_Work task_:
Check every line of the material below, and show those that contain "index".

◆ ◆ ◆ ◆ ◆ ◆ ◆

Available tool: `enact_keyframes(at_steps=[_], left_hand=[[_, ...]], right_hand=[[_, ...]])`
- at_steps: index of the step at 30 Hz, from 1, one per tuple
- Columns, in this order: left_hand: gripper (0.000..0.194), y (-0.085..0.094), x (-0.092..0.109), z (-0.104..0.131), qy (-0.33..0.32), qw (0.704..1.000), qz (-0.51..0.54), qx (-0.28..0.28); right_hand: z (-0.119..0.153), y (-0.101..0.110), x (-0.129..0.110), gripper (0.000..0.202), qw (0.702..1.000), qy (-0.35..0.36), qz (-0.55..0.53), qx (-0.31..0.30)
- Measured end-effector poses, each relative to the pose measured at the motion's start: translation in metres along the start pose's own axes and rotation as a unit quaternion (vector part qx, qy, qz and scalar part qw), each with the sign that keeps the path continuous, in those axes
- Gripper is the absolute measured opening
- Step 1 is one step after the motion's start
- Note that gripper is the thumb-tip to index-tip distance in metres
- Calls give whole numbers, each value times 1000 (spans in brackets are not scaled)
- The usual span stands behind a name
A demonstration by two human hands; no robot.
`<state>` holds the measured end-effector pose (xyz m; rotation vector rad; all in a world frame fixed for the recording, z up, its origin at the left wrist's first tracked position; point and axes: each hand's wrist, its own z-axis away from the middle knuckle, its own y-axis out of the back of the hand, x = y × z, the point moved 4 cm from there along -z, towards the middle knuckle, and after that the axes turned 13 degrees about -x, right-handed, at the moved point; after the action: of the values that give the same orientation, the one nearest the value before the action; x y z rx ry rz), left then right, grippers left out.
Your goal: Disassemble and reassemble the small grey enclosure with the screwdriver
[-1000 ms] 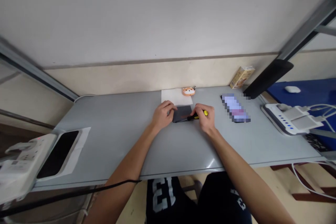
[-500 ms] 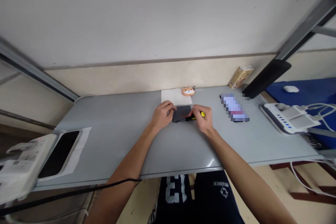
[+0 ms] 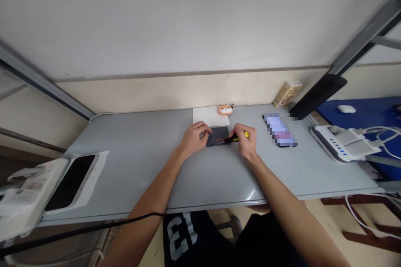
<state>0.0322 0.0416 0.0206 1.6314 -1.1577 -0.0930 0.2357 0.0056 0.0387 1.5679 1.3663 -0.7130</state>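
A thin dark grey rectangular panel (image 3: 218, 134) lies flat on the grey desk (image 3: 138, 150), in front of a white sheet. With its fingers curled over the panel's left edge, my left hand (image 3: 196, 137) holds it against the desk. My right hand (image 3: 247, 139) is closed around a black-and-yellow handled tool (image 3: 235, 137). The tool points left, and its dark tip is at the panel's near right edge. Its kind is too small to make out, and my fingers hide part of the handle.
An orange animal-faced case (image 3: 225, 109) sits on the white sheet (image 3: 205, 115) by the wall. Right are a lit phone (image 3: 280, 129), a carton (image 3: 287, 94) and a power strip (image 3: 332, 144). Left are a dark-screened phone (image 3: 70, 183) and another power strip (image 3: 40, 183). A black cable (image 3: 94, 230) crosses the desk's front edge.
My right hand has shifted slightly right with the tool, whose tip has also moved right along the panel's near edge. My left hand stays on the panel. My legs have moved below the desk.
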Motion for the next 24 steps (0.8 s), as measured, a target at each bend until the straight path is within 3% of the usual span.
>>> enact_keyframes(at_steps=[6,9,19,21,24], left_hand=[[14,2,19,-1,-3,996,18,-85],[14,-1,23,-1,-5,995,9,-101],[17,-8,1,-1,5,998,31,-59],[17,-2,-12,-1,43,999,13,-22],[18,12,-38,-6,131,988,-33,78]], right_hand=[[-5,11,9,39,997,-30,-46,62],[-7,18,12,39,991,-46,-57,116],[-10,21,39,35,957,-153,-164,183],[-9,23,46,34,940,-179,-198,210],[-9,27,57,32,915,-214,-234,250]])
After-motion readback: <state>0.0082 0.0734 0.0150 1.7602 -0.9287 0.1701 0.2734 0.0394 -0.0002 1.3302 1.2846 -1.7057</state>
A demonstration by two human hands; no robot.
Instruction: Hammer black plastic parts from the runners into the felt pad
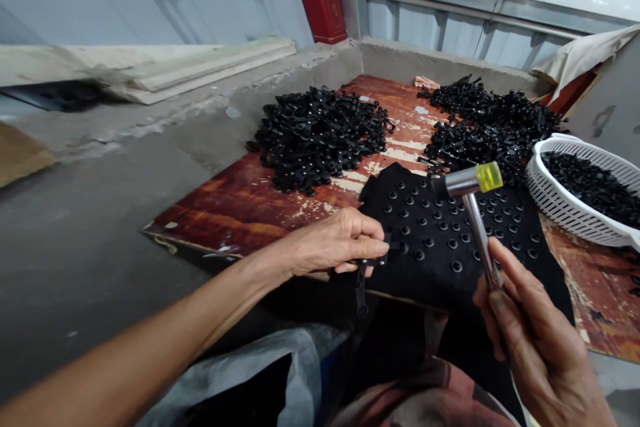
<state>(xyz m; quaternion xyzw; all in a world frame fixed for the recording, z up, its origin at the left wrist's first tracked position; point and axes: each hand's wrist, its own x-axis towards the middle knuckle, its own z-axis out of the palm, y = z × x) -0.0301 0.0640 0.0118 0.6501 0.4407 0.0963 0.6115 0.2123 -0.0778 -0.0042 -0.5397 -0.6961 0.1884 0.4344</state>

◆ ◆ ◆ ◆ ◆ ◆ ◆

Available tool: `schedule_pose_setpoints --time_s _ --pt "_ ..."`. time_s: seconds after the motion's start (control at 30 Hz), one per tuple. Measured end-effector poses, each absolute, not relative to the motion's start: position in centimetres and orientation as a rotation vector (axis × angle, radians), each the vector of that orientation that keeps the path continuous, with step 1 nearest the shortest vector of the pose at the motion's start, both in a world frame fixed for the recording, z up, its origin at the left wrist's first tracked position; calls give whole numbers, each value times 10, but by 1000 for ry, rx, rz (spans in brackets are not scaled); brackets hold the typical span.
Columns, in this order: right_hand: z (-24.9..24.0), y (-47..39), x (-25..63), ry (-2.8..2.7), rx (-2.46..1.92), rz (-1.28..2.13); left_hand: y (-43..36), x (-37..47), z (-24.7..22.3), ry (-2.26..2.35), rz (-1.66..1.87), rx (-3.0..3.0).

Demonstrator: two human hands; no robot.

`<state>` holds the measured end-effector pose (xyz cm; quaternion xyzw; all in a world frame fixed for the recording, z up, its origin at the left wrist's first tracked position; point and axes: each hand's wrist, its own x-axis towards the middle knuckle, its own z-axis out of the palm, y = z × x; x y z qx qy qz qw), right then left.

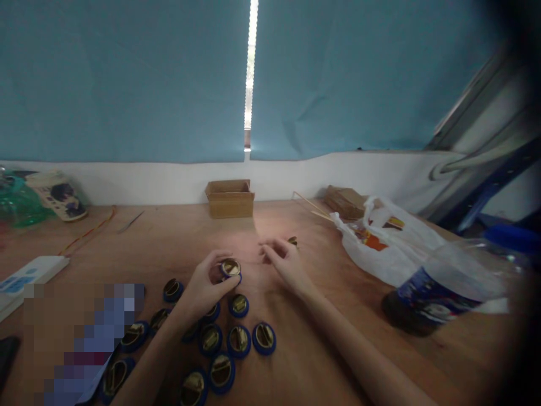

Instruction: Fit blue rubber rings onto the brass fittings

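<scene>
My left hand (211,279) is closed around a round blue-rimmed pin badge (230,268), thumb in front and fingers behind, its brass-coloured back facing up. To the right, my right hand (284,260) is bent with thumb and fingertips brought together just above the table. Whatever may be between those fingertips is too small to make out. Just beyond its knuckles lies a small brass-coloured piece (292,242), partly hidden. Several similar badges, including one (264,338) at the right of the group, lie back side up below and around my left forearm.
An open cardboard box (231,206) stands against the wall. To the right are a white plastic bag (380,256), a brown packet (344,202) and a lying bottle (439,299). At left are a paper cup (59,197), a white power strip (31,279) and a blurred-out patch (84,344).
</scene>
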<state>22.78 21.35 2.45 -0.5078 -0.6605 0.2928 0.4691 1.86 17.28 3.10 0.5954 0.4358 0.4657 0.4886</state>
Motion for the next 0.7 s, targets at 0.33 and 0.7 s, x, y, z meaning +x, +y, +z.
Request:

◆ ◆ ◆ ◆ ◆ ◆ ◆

_Output for this exercise_:
- at_steps: index of the step at 30 Hz, from 1, one per tuple
- Note that gripper is the thumb-tip to index-tip distance in metres

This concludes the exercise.